* **Action item**:
Exactly reproduce each entry, leaving out nothing.

Start of Source material

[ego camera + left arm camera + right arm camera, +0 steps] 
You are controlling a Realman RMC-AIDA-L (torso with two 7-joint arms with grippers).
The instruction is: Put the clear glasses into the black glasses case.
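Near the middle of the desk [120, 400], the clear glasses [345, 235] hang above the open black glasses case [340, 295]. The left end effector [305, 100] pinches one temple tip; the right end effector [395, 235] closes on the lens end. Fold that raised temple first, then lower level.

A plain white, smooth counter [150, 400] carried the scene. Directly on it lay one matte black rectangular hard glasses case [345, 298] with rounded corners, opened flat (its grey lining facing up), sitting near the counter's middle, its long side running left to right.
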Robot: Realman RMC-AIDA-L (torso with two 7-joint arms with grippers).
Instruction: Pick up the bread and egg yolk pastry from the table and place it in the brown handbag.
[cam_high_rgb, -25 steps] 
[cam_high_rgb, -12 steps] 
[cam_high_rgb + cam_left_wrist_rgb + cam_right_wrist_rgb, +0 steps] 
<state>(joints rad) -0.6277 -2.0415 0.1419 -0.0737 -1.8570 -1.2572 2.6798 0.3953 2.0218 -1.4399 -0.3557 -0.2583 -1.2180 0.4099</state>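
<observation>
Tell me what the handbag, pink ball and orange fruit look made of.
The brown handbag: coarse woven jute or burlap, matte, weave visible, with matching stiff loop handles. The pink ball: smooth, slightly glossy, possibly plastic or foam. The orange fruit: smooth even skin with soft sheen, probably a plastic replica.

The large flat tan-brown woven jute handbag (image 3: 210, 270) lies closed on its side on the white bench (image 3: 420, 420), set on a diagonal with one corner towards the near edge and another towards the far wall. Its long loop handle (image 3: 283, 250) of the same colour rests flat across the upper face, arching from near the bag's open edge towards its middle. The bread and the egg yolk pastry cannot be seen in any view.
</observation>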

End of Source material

* **Solution for this task**:
[ego camera + left arm camera + right arm camera, +0 steps] 
You are controlling a Realman RMC-AIDA-L (torso with two 7-joint arms with grippers).
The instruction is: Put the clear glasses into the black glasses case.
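Near the middle of the desk [120, 400], the clear glasses [345, 235] hang above the open black glasses case [340, 295]. The left end effector [305, 100] pinches one temple tip; the right end effector [395, 235] closes on the lens end. Fold that raised temple first, then lower level.

A plain white, smooth counter [150, 400] carried the scene. Directly on it lay one matte black rectangular hard glasses case [345, 298] with rounded corners, opened flat (its grey lining facing up), sitting near the counter's middle, its long side running left to right.
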Robot: Realman RMC-AIDA-L (torso with two 7-joint arms with grippers).
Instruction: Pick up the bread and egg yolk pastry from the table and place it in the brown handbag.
[cam_high_rgb, -25 steps] 
[cam_high_rgb, -12 steps] 
[cam_high_rgb + cam_left_wrist_rgb + cam_right_wrist_rgb, +0 steps] 
<state>(joints rad) -0.6277 -2.0415 0.1419 -0.0737 -1.8570 -1.2572 2.6798 0.3953 2.0218 -1.4399 -0.3557 -0.2583 -1.2180 0.4099</state>
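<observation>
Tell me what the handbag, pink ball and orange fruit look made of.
The brown handbag: coarse woven jute or burlap, matte, weave visible, with matching stiff loop handles. The pink ball: smooth, slightly glossy, possibly plastic or foam. The orange fruit: smooth even skin with soft sheen, probably a plastic replica.

The large flat tan-brown woven jute handbag (image 3: 210, 270) lies closed on its side on the white bench (image 3: 420, 420), set on a diagonal with one corner towards the near edge and another towards the far wall. Its long loop handle (image 3: 283, 250) of the same colour rests flat across the upper face, arching from near the bag's open edge towards its middle. The bread and the egg yolk pastry cannot be seen in any view.
</observation>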

The exercise requires no further work.